- **EXERCISE REQUIREMENTS**
Below is some data. Retype exactly the lines starting at the one with "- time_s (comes" and ending at the one with "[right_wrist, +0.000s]".

- **DATA SHOWN**
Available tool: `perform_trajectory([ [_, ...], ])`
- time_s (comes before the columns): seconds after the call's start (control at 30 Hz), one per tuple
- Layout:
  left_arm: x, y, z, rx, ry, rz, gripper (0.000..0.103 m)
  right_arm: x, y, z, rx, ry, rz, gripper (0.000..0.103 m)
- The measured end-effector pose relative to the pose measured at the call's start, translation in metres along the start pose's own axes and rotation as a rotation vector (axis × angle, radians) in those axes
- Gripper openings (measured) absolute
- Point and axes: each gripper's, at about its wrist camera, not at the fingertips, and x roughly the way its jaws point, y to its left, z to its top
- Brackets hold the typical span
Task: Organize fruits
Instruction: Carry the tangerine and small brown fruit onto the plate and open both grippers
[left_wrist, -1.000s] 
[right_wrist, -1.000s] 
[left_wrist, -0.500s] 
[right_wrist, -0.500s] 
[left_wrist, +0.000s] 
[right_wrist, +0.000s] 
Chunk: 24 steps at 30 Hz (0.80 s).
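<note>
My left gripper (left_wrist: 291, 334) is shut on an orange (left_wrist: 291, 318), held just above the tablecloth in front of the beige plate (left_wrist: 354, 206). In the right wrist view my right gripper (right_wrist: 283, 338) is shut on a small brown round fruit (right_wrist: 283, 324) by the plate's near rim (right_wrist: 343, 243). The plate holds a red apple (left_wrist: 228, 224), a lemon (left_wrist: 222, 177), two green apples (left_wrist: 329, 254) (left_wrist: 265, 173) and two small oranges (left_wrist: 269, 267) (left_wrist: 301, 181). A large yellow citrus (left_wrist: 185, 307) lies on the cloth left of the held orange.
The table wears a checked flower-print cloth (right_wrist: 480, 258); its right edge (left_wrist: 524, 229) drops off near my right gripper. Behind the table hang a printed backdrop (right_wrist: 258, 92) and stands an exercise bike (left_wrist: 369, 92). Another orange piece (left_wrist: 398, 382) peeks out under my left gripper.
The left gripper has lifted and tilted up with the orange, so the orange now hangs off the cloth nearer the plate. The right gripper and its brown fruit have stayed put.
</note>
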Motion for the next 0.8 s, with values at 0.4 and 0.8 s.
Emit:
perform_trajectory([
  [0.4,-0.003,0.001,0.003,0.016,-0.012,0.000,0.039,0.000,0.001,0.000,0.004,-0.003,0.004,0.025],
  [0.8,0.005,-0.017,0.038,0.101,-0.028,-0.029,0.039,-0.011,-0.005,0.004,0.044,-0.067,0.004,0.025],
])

- **PROBLEM SOLUTION**
- time_s (comes before the columns): seconds after the call's start (control at 30 Hz), one per tuple
- Layout:
  left_arm: x, y, z, rx, ry, rz, gripper (0.000..0.103 m)
  right_arm: x, y, z, rx, ry, rz, gripper (0.000..0.103 m)
- The measured end-effector pose relative to the pose measured at the call's start, translation in metres along the start pose's own axes and rotation as a rotation vector (axis × angle, radians) in those axes
- Gripper openings (measured) absolute
- Point and axes: each gripper's, at about its wrist camera, not at the fingertips, and x roughly the way its jaws point, y to its left, z to its top
- Brackets hold the typical span
Task: Organize fruits
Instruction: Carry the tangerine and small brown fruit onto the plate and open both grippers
[left_wrist, -1.000s] 
[right_wrist, -1.000s] 
[left_wrist, -0.500s] 
[right_wrist, -0.500s] 
[left_wrist, +0.000s] 
[right_wrist, +0.000s] 

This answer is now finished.